_Problem statement:_ With the exception of the pictures, write out the data below precisely.

_Recorded data:_
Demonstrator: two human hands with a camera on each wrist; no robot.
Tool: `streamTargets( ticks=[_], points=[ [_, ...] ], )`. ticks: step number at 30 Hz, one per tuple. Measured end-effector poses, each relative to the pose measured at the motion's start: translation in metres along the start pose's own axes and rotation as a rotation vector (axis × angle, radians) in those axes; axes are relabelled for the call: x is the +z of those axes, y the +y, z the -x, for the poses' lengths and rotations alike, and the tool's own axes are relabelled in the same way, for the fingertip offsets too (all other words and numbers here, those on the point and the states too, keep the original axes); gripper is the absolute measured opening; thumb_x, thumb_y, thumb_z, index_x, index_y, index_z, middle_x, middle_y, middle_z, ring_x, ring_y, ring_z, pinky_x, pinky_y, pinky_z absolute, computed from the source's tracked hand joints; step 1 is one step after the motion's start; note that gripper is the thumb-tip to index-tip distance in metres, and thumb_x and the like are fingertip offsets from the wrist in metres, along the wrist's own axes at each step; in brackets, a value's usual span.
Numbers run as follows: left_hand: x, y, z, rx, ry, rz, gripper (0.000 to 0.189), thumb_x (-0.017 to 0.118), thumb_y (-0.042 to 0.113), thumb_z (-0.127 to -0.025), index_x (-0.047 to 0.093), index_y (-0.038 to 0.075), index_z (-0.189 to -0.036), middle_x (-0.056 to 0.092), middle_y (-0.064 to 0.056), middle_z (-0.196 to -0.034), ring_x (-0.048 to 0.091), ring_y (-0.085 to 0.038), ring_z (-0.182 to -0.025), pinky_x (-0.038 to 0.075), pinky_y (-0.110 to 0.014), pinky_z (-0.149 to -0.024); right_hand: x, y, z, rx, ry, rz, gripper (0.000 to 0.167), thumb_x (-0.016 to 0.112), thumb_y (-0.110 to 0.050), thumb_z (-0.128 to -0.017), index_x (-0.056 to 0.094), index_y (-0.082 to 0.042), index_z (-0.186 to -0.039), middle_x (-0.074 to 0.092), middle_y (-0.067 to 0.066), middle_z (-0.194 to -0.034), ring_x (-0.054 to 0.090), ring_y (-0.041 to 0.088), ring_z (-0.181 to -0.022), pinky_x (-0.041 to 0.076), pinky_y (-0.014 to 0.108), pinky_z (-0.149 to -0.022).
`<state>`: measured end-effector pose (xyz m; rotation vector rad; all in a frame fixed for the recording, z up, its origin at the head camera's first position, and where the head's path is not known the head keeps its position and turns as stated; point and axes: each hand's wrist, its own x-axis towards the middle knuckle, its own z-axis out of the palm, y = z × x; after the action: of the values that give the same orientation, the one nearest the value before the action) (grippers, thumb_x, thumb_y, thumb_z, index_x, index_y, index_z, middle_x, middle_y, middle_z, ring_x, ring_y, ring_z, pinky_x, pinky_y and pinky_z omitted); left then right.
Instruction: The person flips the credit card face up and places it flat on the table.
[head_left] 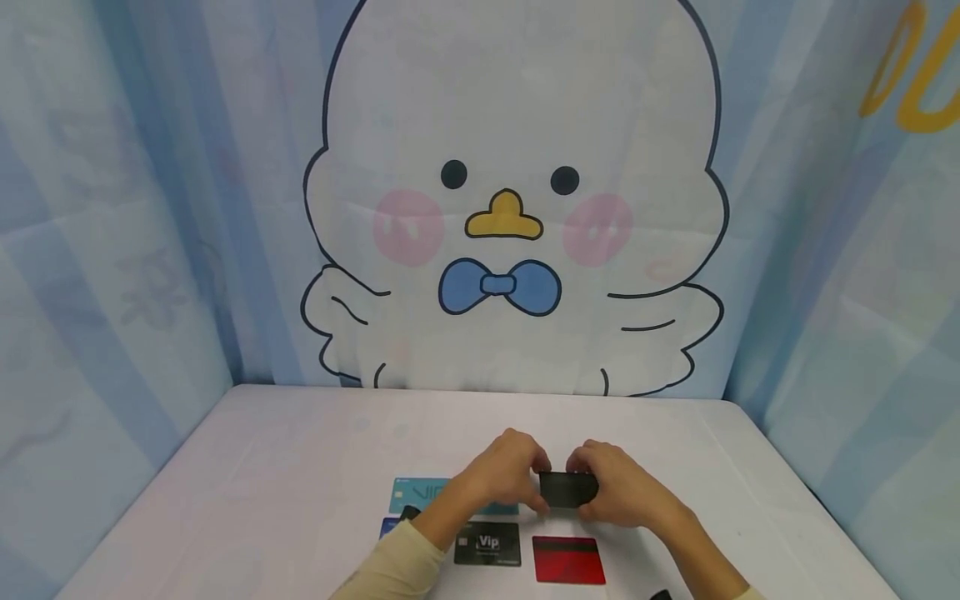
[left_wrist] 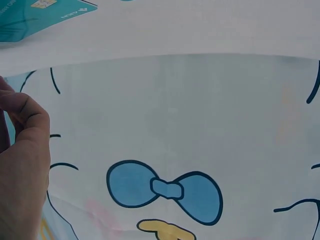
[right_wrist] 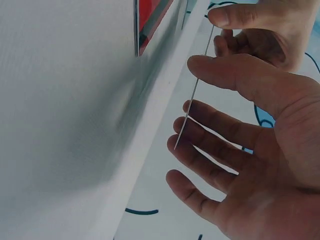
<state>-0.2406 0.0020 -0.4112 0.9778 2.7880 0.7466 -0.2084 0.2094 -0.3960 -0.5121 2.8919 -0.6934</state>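
Both hands hold a black card (head_left: pixel 567 490) between them, its dark face toward the head camera. My left hand (head_left: pixel 508 469) pinches the card's left end between thumb and fingers. At the other end, my right hand (head_left: pixel 621 485) has its thumb on one face and fingertips behind. The right wrist view shows the card edge-on as a thin line, above the table. Below the hands lie a black Vip card (head_left: pixel 487 544) and a red card (head_left: pixel 568 560) with a dark stripe. My left forearm covers part of a teal card (head_left: pixel 408 493).
A mostly hidden blue card (head_left: pixel 387 526) lies left of the black Vip card. The white table (head_left: pixel 300 500) ends at a curtain (head_left: pixel 510 350) printed with a cartoon bird. A small dark object (head_left: pixel 661 595) shows at the bottom edge, by the right forearm.
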Motion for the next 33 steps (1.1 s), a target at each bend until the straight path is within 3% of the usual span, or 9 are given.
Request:
streamTargets(
  ticks=[5, 14, 26, 33],
  points=[
    [0.0016, 0.0028, 0.0008, 0.01, 0.012, 0.04, 0.041, 0.098, 0.024, -0.071, 0.082, 0.013, -0.107, 0.077, 0.006, -0.096, 0.055, -0.003, -0.083, 0.05, -0.02, -0.079, 0.0016, -0.0031, 0.0005, -0.005, 0.004, 0.004, 0.045, 0.094, -0.008, -0.07, 0.072, -0.013, -0.108, 0.065, -0.002, -0.101, 0.059, 0.02, -0.101, 0.055, 0.054, -0.098],
    [0.0036, 0.0062, -0.0004, 0.072, 0.046, 0.032, 0.039, 0.099, 0.026, -0.069, 0.084, 0.015, -0.103, 0.08, 0.011, -0.092, 0.055, 0.001, -0.079, 0.046, -0.017, -0.076, 0.001, -0.0075, 0.0022, -0.061, -0.005, 0.002, 0.043, 0.093, -0.011, -0.071, 0.072, -0.011, -0.108, 0.066, 0.0, -0.099, 0.059, 0.022, -0.099, 0.055, 0.055, -0.094],
    [0.0026, 0.0056, -0.002, 0.099, 0.078, 0.049, 0.04, 0.099, 0.028, -0.068, 0.083, 0.013, -0.102, 0.08, 0.009, -0.092, 0.054, 0.002, -0.076, 0.045, -0.016, -0.072, -0.0011, -0.0037, 0.0037, -0.127, 0.005, 0.021, 0.042, 0.093, -0.021, -0.074, 0.07, -0.014, -0.109, 0.063, -0.005, -0.097, 0.057, 0.017, -0.097, 0.054, 0.045, -0.089],
    [0.0014, 0.0035, -0.0002, 0.116, 0.096, 0.066, 0.041, 0.1, 0.03, -0.068, 0.083, 0.013, -0.102, 0.08, 0.009, -0.092, 0.06, 0.0, -0.081, 0.047, -0.016, -0.073, -0.003, -0.0006, 0.0027, -0.148, -0.005, -0.022, 0.043, 0.092, -0.022, -0.075, 0.069, -0.013, -0.11, 0.065, -0.004, -0.097, 0.058, 0.017, -0.094, 0.054, 0.038, -0.085]
  ],
)
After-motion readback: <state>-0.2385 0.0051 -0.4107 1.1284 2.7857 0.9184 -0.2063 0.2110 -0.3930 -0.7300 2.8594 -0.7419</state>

_Solution:_
Demonstrator: two human hands with a camera on each wrist; no robot.
Tool: `streamTargets( ticks=[_], points=[ [_, ...] ], )`. ticks: step number at 30 Hz, one per tuple. Measured end-effector poses, each relative to the pose measured at the motion's start: translation in metres along the start pose's own axes and rotation as a rotation vector (axis × angle, radians) in those axes; axes are relabelled for the call: x is the +z of those axes, y the +y, z the -x, for the poses' lengths and rotations alike, and the tool's own axes are relabelled in the same way, for the fingertip offsets too (all other words and numbers here, those on the point and the states too, keep the original axes); gripper is the absolute measured opening; thumb_x, thumb_y, thumb_z, index_x, index_y, index_z, middle_x, middle_y, middle_z, ring_x, ring_y, ring_z, pinky_x, pinky_y, pinky_z absolute, computed from the source's tracked hand joints; step 1 is one step after the motion's start; note that gripper is the thumb-tip to index-tip distance in metres, and thumb_x and the like are fingertip offsets from the wrist in metres, along the wrist's own axes at each step; in brackets, a value's usual span.
Numbers run as follows: left_hand: x, y, z, rx, ry, rz, gripper (0.000 to 0.189), thumb_x (-0.017 to 0.118), thumb_y (-0.042 to 0.113), thumb_z (-0.127 to -0.025), index_x (-0.047 to 0.093), index_y (-0.038 to 0.075), index_z (-0.189 to -0.036), middle_x (-0.056 to 0.092), middle_y (-0.064 to 0.056), middle_z (-0.196 to -0.034), ring_x (-0.048 to 0.091), ring_y (-0.085 to 0.038), ring_z (-0.182 to -0.025), pinky_x (-0.038 to 0.075), pinky_y (-0.110 to 0.014), pinky_z (-0.149 to -0.024); right_hand: x, y, z, rx, ry, rz, gripper (0.000 to 0.167), thumb_x (-0.016 to 0.112), thumb_y (-0.110 to 0.050), thumb_z (-0.128 to -0.017), index_x (-0.056 to 0.094), index_y (-0.082 to 0.042), index_z (-0.186 to -0.039), middle_x (-0.074 to 0.092), middle_y (-0.067 to 0.066), middle_z (-0.194 to -0.034), ring_x (-0.054 to 0.090), ring_y (-0.041 to 0.088), ring_z (-0.181 to -0.022), pinky_x (-0.041 to 0.076), pinky_y (-0.014 to 0.108), pinky_z (-0.149 to -0.022).
`<state>`: measured end-effector pose (xyz m; rotation vector rad; all in a frame fixed for the recording, z up, its origin at the head camera's first position, and where the head's path is not known the head keeps its position and turns as stated; point and axes: each hand's wrist, its own x-axis towards the middle knuckle, its own z-axis out of the palm, y = z × x; after the action: of the values that give the same orientation, the one nearest the value before the action) (grippers, thumb_x, thumb_y, thumb_z, index_x, index_y, index_z, middle_x, middle_y, middle_z, ring_x, ring_y, ring_z, pinky_x, pinky_y and pinky_z omitted); left then right.
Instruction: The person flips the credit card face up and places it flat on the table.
[head_left] 
[left_wrist] 
[right_wrist] 
<state>-0.2406 0.0020 -0.4112 0.9778 2.7880 0.7466 -0.2084 0.2094 -0.3960 -0.5121 2.8919 -0.6934</state>
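Both hands hold a black card (head_left: pixel 567 490) between them, its dark face toward the head camera. My left hand (head_left: pixel 508 469) pinches the card's left end between thumb and fingers. At the other end, my right hand (head_left: pixel 621 485) has its thumb on one face and fingertips behind. The right wrist view shows the card edge-on as a thin line, above the table. Below the hands lie a black Vip card (head_left: pixel 487 544) and a red card (head_left: pixel 568 560) with a dark stripe. My left forearm covers part of a teal card (head_left: pixel 408 493).
A mostly hidden blue card (head_left: pixel 387 526) lies left of the black Vip card. The white table (head_left: pixel 300 500) ends at a curtain (head_left: pixel 510 350) printed with a cartoon bird. A small dark object (head_left: pixel 661 595) shows at the bottom edge, by the right forearm.
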Motion for the next 33 steps (1.1 s), a target at each bend until the straight path is within 3% of the usual span, or 9 are given.
Request:
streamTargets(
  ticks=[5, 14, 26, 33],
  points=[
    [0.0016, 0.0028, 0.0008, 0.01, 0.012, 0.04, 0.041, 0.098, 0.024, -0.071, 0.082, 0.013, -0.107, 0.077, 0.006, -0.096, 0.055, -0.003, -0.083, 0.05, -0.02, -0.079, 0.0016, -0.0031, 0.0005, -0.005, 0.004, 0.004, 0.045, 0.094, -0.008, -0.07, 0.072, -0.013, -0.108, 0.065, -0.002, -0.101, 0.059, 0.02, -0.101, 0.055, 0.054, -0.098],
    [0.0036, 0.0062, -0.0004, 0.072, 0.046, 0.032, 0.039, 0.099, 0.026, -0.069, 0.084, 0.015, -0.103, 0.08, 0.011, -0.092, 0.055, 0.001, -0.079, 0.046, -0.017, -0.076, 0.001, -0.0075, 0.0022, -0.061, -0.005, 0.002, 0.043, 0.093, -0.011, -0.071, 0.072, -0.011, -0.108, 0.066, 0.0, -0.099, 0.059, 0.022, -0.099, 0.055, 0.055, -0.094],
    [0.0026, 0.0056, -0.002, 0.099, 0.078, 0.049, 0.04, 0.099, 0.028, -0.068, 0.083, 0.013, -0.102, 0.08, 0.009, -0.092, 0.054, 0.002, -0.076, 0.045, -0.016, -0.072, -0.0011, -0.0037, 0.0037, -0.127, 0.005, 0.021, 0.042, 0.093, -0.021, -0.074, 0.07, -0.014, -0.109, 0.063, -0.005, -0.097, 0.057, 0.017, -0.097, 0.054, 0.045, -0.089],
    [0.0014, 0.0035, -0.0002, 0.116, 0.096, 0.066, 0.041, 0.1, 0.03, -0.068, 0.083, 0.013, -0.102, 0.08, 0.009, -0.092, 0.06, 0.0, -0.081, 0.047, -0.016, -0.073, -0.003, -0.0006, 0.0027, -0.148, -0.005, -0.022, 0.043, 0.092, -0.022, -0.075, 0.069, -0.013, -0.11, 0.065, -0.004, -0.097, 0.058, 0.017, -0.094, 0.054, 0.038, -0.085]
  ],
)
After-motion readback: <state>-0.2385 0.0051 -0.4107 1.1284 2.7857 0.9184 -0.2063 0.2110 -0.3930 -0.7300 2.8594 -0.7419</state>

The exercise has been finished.